3:15-4:00pm | Spotlight: Iraïda Barry – A Meeting of Two Archives

Cengiz Kahraman (Istanbul Photography Museum) and Valentina Izmirlieva present two archives of Iraïda Barry’s life and work – one in Istanbul, the other in New York

 

4:00-5:30pm | Roundtable Discussion (Closed Doors)

 

Convener

Valentina Izmirlieva is a Professor of Russian and Balkan cultures at Columbia University and Director of the Harriman Institute. Most of her research examines cross-religious exchange in multi-national empires. Her current book project focuses on Christian-Muslim cultural exchange in the Ottoman Empire during the 19th century. She founded and leads Black Sea Networks, a global initiative to investigate the Black Sea as a hub of cultural, political, and historical interest. The long-term project “Russian Istanbul,” including the conference and the projected exhibition at Pera Museum, is part of that initiative.

Participants

Vladimir Alexandrov, Professor Emeritus of Russian Literature at Yale University, has also taught at Princeton and Harvard. A graduate seminar on Russian émigré culture between the wars at Yale led to his discovery of Frederick Bruce Thomas (1872-1928), the son of former slaves in Mississippi who became a multimillionaires impresario in statist Moscow and the “Sultan of Jazz” in Istanbul. The discovery later resulted in the biography The Black Russian (2013), which is currently under option for a TV series.

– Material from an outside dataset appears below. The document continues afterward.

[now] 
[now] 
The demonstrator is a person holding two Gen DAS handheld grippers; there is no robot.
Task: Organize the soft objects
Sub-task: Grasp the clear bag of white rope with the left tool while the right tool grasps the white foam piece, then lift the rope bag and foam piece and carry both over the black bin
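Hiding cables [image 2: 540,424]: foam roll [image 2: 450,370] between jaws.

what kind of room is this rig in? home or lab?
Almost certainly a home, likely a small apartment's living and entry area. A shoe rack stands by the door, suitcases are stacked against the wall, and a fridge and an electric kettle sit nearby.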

Ekaterina Aygün, Research Assistant in Art History at the Ludwig-Maximilians-Universität in Munich and pursues her doctoral research project on Russian-speaking artists in Constantinople/Istanbul at the beginning of the 20th century. She has designed the digital Istanbul Walk for the online project METROMOD: Strolling Through Modern Metropolises of Exile (2020).

Ayşenur Güler was a Research Assistant in the Department of Art History at the Mimar Sinan Fine Arts University in Istanbul between 2011-2017. She completed her PhD at the Mimar Sinan Fine Arts University in 2014 with a thesis on the Turkish modernist painter İbrahim Çallı. Ms. Güler is the co-author of the catalog from the recent Istanbul exhibition Alexis Gritchenko: The Constantinople Years (2020) and is currently preparing a biography of the painter Namık İsmail. She resides in London.

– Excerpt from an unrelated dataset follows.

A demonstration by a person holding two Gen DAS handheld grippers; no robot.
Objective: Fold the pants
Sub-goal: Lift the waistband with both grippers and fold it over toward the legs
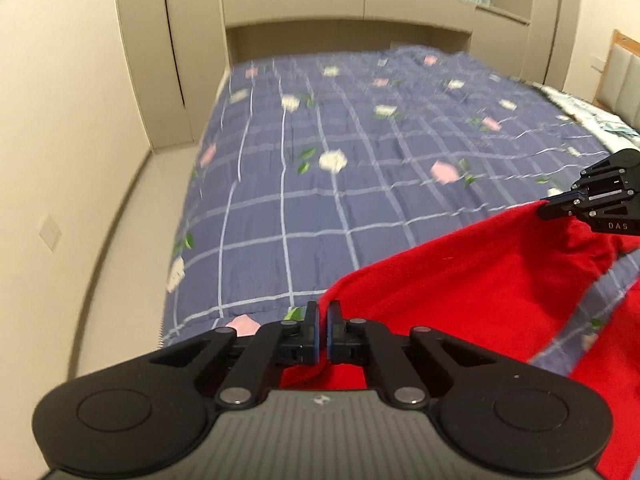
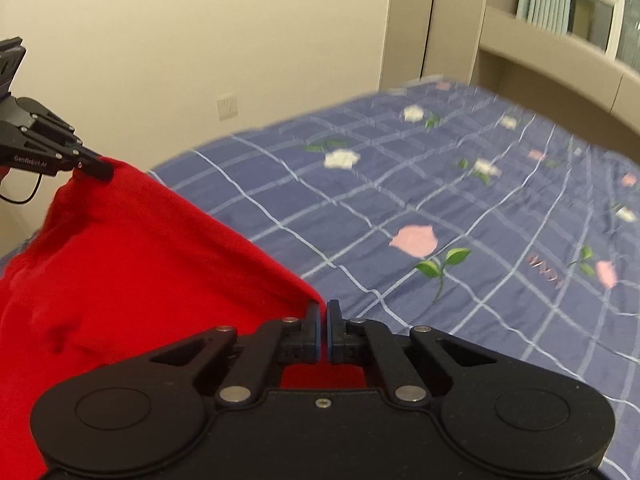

Sergey Ivanov, Professor of Byzantine History at Moscow’s Higher School of Economics and Corresponding Fellow of the British Academy, is the leading Russian specialist in Russo-Byzantine cultural relations. Of particular interest for his research has been the history of Constantinople and the Russian contribution to the conservation of Byzantine monuments in the city. His erudite guidebook In Search of Constantinople, available in many languages, was recently published in English. His current project is a historical examination of Russian images of Constantinople.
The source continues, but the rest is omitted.